# Exercise objective
Every line of the following records that includes "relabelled" should be copied.

# Given entries

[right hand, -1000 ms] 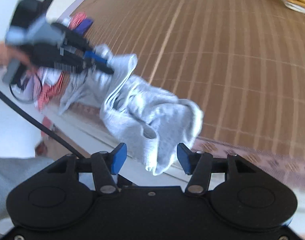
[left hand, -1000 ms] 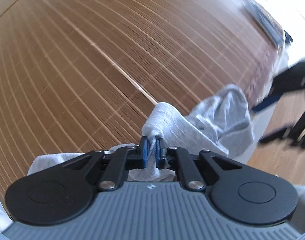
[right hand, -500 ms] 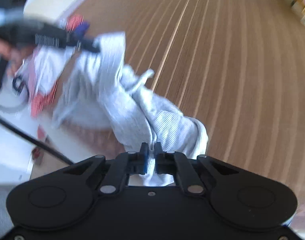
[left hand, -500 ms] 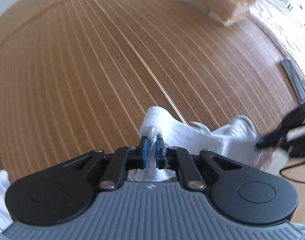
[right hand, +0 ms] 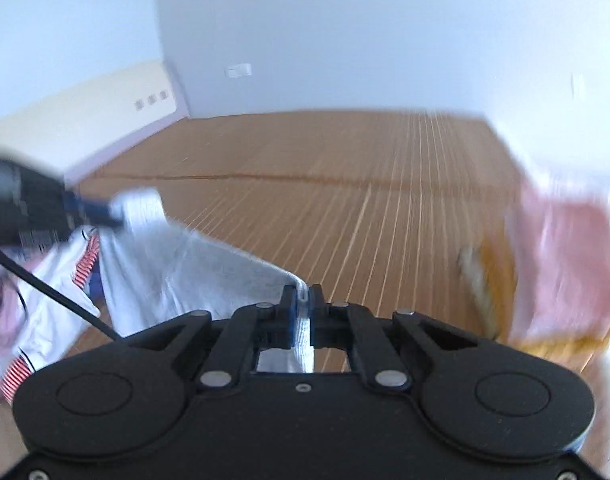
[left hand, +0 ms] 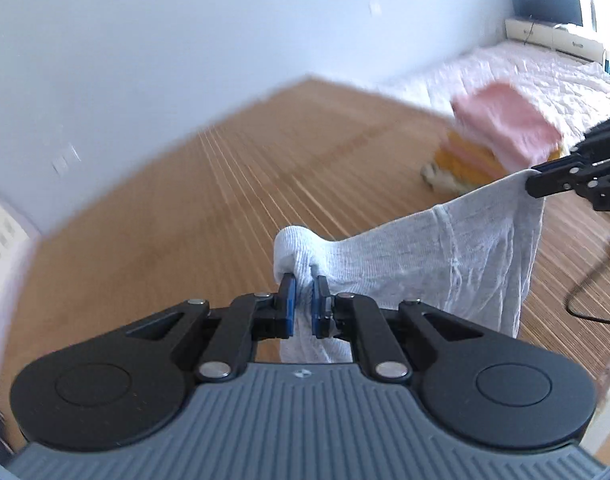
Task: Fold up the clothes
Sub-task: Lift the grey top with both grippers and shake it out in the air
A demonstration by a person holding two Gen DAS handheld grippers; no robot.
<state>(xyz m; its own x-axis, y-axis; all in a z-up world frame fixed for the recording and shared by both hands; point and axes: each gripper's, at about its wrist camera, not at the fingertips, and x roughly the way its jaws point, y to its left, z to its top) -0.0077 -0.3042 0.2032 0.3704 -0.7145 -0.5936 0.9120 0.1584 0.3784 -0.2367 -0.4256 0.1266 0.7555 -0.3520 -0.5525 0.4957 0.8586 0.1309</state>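
Observation:
A light grey knit garment (left hand: 445, 248) hangs stretched in the air between my two grippers, above a brown bamboo mat (left hand: 225, 200). My left gripper (left hand: 303, 300) is shut on one bunched corner of it. My right gripper (right hand: 303, 304) is shut on the other corner; the garment (right hand: 193, 264) runs off to the left toward the left gripper (right hand: 105, 216). In the left wrist view the right gripper (left hand: 545, 182) shows at the far right, pinching the cloth's upper edge.
A stack of folded pink and yellow clothes (left hand: 501, 132) lies on the mat to the right (right hand: 561, 264). Unfolded white and red-striped clothes (right hand: 45, 280) lie at the left. A black cable (left hand: 589, 292) trails on the mat. White walls stand behind.
The right gripper has shut on the garment's free corner. Both grippers have lifted and drawn apart, so the crumpled garment now hangs spread between them.

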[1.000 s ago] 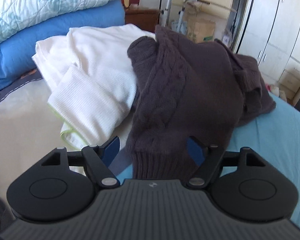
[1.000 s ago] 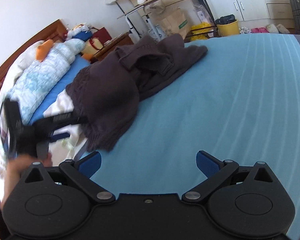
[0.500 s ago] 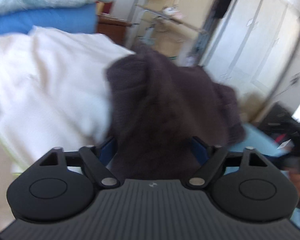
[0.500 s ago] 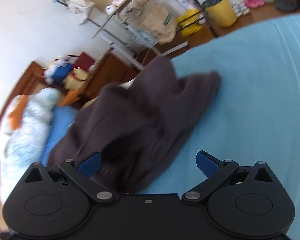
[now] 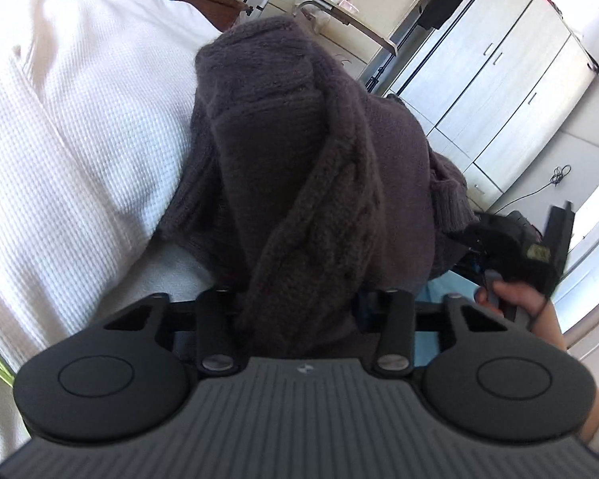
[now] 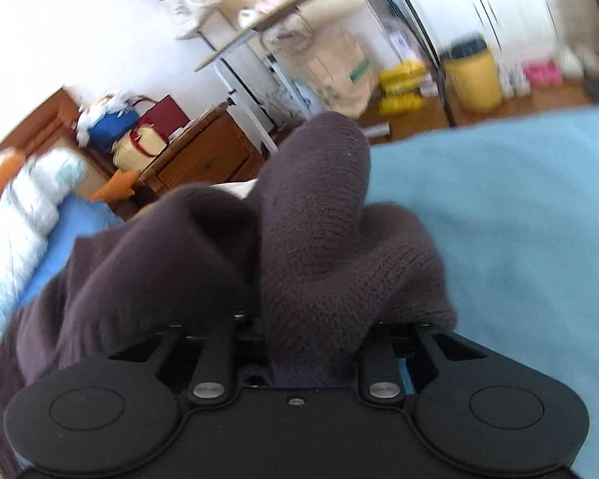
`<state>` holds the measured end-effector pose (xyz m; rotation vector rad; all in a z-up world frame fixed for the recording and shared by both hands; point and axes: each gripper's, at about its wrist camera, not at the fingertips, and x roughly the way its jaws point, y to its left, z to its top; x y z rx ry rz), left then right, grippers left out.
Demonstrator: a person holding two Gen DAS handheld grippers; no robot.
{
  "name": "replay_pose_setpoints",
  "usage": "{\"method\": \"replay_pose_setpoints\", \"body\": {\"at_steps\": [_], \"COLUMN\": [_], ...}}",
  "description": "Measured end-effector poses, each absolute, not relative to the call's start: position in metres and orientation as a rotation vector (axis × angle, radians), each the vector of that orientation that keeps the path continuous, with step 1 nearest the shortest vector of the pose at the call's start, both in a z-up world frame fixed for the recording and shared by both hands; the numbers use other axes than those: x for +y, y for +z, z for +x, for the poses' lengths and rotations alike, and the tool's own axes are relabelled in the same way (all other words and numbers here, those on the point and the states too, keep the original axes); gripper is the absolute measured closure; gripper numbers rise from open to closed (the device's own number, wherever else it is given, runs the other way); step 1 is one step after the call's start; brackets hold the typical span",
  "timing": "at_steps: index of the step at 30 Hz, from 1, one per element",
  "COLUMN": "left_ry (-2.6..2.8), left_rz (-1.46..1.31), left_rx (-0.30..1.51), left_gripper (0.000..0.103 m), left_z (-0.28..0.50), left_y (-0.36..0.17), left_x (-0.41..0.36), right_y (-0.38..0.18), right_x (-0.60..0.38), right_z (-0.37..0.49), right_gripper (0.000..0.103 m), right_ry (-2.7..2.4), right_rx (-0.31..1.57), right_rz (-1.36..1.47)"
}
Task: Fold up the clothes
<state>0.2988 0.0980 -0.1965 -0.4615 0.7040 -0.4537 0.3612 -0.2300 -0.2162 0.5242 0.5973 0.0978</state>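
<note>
Both grippers have advanced onto the dark knit sweater (image 5: 319,183).
Left gripper (image 5: 299,303) and right gripper (image 6: 311,343): jaws closing, knit bunched between them.

This is a lived-in bedroom in a home. The near ground is a bed (image 6: 519,215) under a light blue sheet, with a folded quilt (image 6: 32,199) piled at its far left against a wooden headboard (image 6: 40,115). Beyond the bed stand a wooden nightstand (image 6: 203,155) loaded with bags, a white fitted wardrobe (image 5: 511,76), a yellow bin (image 6: 473,74) and pink slippers (image 6: 543,72) on the wood floor.
</note>
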Motion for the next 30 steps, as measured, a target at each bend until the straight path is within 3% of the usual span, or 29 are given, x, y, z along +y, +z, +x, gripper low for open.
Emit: {"method": "replay_pose_setpoints", "body": {"at_steps": [9,24,30], "left_ry": [-0.58,-0.845,-0.958], "left_rz": [-0.352,-0.36,-0.339], "left_rx": [0.657,0.639,0.485], "left_gripper": [0.093,0.094,0.094], "left_z": [0.264,0.17,0.11], "left_y": [-0.159,-0.111,-0.071], "left_x": [0.062,0.009,-0.002], "right_y": [-0.149,-0.094,-0.047], "right_x": [-0.213,-0.25,-0.28], "right_z": [0.259,0.09,0.032], "right_gripper": [0.087,0.09,0.091], "right_ry": [0.151,0.034,-0.088], "right_rx": [0.471,0.455,0.347], "right_rz": [0.265,0.07,-0.004]}}
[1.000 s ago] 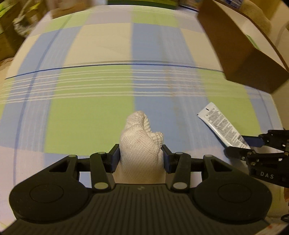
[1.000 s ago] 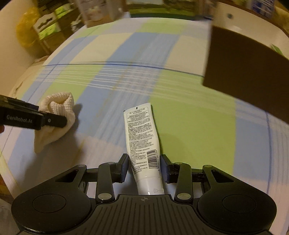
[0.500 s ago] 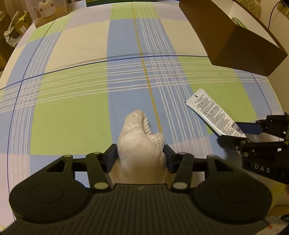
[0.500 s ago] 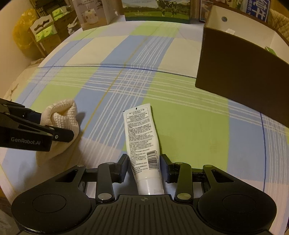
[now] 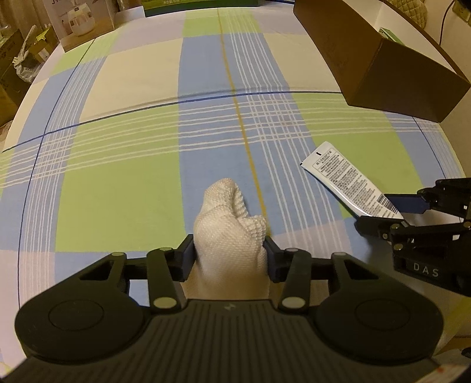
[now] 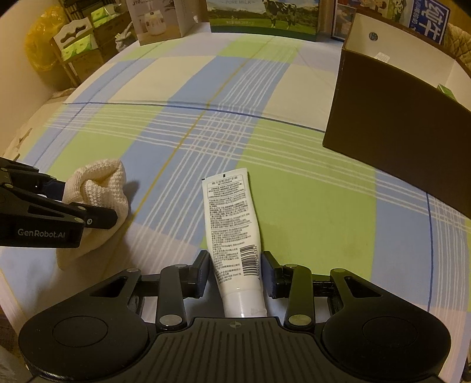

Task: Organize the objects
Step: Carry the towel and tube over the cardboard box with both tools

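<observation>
My left gripper (image 5: 229,259) is shut on a bunched cream knitted cloth (image 5: 229,229) and holds it over the checked tablecloth; the same cloth (image 6: 97,191) and gripper (image 6: 85,203) show at the left of the right wrist view. My right gripper (image 6: 234,274) is shut on a white tube (image 6: 232,229) with black print and a barcode, near its cap end. The tube (image 5: 347,179) and the right gripper (image 5: 391,209) also show at the right of the left wrist view. A dark brown open box (image 6: 391,126) stands at the right.
The tablecloth (image 5: 123,182) has blue, green and cream checks. Cartons, a milk box (image 6: 262,14) and an appliance box (image 6: 156,20) stand along the far edge. The brown box (image 5: 376,59) holds a small green item. Shelves with boxes stand beyond the table's left edge.
Both grippers have lifted slightly and tilted, bringing more of the far table and the brown box into view. Each keeps its hold on its object.
</observation>
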Demonstrator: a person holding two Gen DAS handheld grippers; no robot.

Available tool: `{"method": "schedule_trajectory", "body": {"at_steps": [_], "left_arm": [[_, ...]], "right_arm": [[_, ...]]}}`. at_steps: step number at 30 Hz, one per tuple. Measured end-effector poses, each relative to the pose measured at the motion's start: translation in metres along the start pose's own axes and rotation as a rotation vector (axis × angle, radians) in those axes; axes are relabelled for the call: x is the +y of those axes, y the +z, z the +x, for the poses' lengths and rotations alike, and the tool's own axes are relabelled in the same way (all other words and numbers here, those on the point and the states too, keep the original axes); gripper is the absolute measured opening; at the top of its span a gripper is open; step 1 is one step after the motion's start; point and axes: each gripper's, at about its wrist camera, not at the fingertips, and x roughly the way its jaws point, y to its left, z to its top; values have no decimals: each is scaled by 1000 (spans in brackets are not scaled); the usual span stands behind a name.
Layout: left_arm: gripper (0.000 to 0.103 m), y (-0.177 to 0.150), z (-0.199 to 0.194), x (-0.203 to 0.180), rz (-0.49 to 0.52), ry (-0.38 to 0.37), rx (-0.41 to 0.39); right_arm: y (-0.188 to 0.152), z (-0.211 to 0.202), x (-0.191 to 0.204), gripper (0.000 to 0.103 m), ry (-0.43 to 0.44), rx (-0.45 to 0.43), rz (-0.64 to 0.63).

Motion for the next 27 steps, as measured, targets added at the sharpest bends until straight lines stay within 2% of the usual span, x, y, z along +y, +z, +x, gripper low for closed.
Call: {"method": "schedule_trajectory", "body": {"at_steps": [5, 12, 19, 27], "left_arm": [[40, 2, -4, 0, -14, -22, -2], [40, 9, -18, -9, -5, -36, -31], [40, 30, -40, -27, 16, -66, -84], [40, 68, -61, -62, 70, -118, -161]], "right_arm": [[-1, -5, -12, 34, 55, 11, 72], [-2, -30, -26, 34, 104, -26, 146], [2, -66, -44, 34, 134, -89, 202], [21, -110, -75, 34, 129, -191, 260]]}}
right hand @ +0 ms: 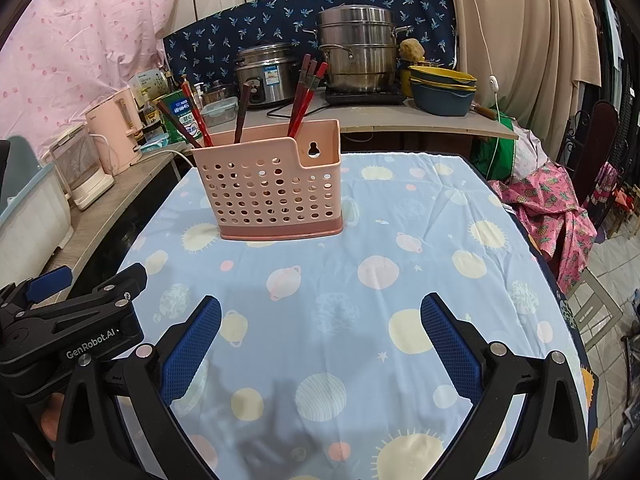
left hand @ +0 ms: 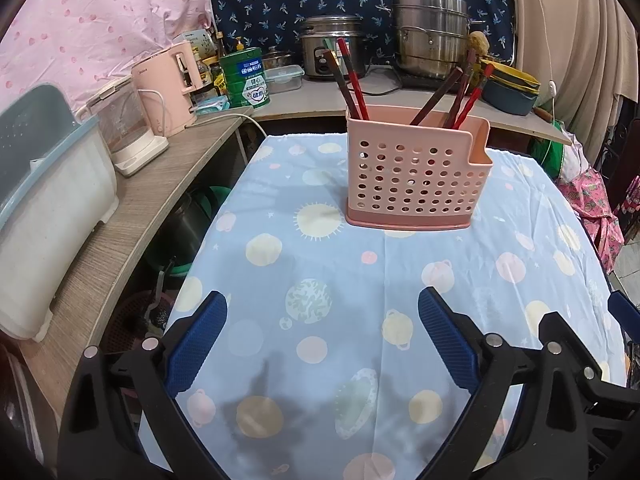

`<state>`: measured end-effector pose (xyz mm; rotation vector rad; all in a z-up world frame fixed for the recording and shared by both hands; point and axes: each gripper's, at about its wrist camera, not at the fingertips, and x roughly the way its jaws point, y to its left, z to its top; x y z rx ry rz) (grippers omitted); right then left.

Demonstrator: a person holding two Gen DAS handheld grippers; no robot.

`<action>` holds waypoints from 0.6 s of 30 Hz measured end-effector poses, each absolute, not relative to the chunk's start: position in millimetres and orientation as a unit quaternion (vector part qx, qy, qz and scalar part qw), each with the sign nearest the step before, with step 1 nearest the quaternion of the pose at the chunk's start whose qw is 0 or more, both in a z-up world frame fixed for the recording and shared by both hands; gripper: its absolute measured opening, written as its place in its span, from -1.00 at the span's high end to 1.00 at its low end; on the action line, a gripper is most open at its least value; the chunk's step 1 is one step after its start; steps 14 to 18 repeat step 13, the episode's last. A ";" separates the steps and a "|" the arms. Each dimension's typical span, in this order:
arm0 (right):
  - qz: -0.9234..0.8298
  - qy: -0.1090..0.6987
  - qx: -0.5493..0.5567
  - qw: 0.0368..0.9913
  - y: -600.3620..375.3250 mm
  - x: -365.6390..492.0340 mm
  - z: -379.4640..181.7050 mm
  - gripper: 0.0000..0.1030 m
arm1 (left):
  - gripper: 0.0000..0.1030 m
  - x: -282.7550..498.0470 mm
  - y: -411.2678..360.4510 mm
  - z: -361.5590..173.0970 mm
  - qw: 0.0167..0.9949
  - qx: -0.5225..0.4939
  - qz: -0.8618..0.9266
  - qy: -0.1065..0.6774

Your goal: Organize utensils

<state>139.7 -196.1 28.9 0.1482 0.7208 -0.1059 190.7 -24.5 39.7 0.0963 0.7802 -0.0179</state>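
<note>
Toward the far end of the planet-print tablecloth [left hand: 360, 280]: pink perforated utensil holder [left hand: 412, 172], upright on its darker base, well apart from both tools. Inside it, dark brown and red chopsticks [left hand: 352, 80], leaning in loose groups, a few at one end, the rest nearer the notched end, tips down, tops well above the rim. Nothing loose on the cloth, so probably sorted already, or nearly. Left gripper [left hand: 322, 332]: blue pads wide apart, nothing between them, low over the near cloth. Right gripper [right hand: 320, 332]: likewise spread and empty. By judgement, light, stiff, smooth sticks, prone to roll or slip; best pinched across the upper shaft, clear of neighbours. Holder itself thin light plastic, likely to tip if nudged high; better taken at the rim near the notch.
</note>
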 end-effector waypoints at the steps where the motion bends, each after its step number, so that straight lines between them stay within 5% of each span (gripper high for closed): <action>1: -0.052 0.352 0.072 0.932 -196.1 139.7 28.9 -0.87 | -0.78 190.6 -23.7 39.7 0.924 0.047 -0.008 0.380; 18: -0.057 0.349 0.071 0.933 -195.6 139.2 27.3 -0.87 | -0.79 191.7 -23.2 38.2 0.922 0.048 -0.010 0.383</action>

# Answer section
  "description": "Measured end-effector poses, each absolute, not relative to the call's start: position in metres and orientation as a rotation vector (axis × angle, radians), each the vector of that orientation that keeps the path continuous, with step 1 nearest the shortest vector of the pose at the call's start, both in a z-up world frame fixed for the recording and shared by both hands; the numbers use other axes than those: x for +y, y for +z, z for +x, for the poses' lengths and rotations alike, and the tool's own axes are relabelled in the same way (all other words and numbers here, those on the point and the states too, keep the original axes); gripper is the absolute measured closure; gripper numbers rise from open to closed (the device's own number, wherever else it is given, runs the other way); step 1 is one step after the call's start; brackets hold the typical span",
Available tool: `{"method": "schedule_trajectory", "body": {"at_steps": [_], "left_arm": [[_, ...]], "right_arm": [[_, ...]]}}`. at_steps: step number at 30 Hz, one per tuple. Measured end-effector poses, each relative to the pose measured at the motion's start: translation in metres along the start pose's own axes and rotation as a rotation vector (axis × angle, radians) in those axes; axes are relabelled for the call: x is the +y of those axes, y the +z, z the +x, for the poses' lengths and rotations alike, and the tool's own axes are relabelled in the same way (all other words and numbers here, those on the point and the states too, keep the original axes); gripper is the absolute measured opening; at the top of its span a gripper is open; step 1 is one step after the motion's start; point and axes: each gripper's, at about its wrist camera, not at the fingertips, and x roughly the way its jaws point, y to its left, z to its top; values have no decimals: each is scaled by 1000 (spans in brackets are not scaled); the usual span stands behind a name.

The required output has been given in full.